Work instructions. The material below contains a line with "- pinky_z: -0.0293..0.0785" and a line with "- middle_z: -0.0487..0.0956". Copy exactly those two lines and all lines between them.

Stored data.
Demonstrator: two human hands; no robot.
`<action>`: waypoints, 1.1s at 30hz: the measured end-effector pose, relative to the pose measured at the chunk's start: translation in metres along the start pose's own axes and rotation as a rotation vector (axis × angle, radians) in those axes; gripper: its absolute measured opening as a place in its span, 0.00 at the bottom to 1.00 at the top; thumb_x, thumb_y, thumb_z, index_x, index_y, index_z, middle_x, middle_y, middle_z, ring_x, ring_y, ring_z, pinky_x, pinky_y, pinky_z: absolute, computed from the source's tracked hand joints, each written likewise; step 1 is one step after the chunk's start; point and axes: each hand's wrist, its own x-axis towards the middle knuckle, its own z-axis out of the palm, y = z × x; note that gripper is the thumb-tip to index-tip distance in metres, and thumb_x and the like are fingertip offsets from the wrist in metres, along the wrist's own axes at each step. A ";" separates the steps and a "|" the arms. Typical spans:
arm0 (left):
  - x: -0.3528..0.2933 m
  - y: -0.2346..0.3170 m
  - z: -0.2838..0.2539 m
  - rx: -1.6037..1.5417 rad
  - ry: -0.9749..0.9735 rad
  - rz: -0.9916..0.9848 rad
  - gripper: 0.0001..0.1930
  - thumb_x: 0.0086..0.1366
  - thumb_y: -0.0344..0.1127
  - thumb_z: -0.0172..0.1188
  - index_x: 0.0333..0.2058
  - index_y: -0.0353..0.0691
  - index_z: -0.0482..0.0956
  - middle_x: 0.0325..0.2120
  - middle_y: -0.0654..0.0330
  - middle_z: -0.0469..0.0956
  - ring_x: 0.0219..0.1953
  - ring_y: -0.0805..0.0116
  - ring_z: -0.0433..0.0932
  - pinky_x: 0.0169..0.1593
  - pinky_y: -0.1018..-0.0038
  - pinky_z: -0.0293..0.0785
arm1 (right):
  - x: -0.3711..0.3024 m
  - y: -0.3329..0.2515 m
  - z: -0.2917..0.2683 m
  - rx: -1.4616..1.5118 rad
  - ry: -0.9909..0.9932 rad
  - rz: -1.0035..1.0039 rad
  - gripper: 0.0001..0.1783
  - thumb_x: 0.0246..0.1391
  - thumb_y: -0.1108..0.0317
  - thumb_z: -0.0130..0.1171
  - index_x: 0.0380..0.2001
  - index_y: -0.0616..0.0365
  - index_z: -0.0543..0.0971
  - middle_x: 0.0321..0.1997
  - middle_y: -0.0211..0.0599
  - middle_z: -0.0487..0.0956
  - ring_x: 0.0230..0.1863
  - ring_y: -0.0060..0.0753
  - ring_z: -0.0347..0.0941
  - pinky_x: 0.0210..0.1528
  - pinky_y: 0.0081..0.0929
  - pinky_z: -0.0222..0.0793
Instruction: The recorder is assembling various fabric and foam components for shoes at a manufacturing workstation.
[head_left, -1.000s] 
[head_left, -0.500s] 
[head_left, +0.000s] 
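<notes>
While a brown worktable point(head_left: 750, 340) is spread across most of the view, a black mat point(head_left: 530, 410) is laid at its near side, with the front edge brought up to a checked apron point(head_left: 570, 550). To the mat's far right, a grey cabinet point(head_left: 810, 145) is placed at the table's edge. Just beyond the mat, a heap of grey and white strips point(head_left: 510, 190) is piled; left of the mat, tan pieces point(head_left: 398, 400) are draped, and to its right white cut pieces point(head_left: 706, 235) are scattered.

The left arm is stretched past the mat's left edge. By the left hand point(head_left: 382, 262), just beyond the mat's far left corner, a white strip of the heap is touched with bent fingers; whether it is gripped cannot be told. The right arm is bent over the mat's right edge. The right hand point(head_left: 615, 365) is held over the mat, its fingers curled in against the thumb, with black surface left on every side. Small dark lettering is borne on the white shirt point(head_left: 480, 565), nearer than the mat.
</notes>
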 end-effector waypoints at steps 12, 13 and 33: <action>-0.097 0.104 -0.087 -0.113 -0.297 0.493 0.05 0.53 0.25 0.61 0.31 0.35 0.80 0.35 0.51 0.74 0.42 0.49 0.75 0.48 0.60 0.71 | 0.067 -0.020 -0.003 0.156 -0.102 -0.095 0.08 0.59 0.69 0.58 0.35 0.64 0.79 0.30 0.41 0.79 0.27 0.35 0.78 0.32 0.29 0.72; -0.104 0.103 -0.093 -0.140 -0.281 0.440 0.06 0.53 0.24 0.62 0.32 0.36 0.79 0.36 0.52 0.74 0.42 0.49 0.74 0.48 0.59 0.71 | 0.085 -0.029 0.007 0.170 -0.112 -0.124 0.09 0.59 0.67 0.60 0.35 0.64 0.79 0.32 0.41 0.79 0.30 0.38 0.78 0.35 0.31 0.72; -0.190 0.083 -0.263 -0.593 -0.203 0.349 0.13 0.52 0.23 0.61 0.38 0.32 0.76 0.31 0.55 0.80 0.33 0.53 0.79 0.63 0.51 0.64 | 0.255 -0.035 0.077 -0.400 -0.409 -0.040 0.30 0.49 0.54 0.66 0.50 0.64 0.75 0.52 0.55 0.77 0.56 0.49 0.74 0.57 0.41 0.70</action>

Response below.
  - pinky_z: -0.0293..0.0785
arm1 (right):
  - x: -0.3711..0.3024 m
  - y: -0.3329..0.2515 m
  - z: -0.2917..0.2683 m
  - rx: -1.4616..1.5118 rad
  - ry: -0.9909..0.9932 rad
  - rz: -1.0035..1.0039 rad
  - gripper: 0.0001..0.1783
  - thumb_x: 0.0246..0.1391
  - thumb_y: -0.1108..0.0317
  - thumb_z: -0.0130..0.1171
  - index_x: 0.0380..0.2001
  - index_y: -0.0616..0.0365
  - index_z: -0.0543..0.0971
  - middle_x: 0.0321..0.1997
  - middle_y: -0.0211..0.0599
  - middle_z: -0.0487..0.0956

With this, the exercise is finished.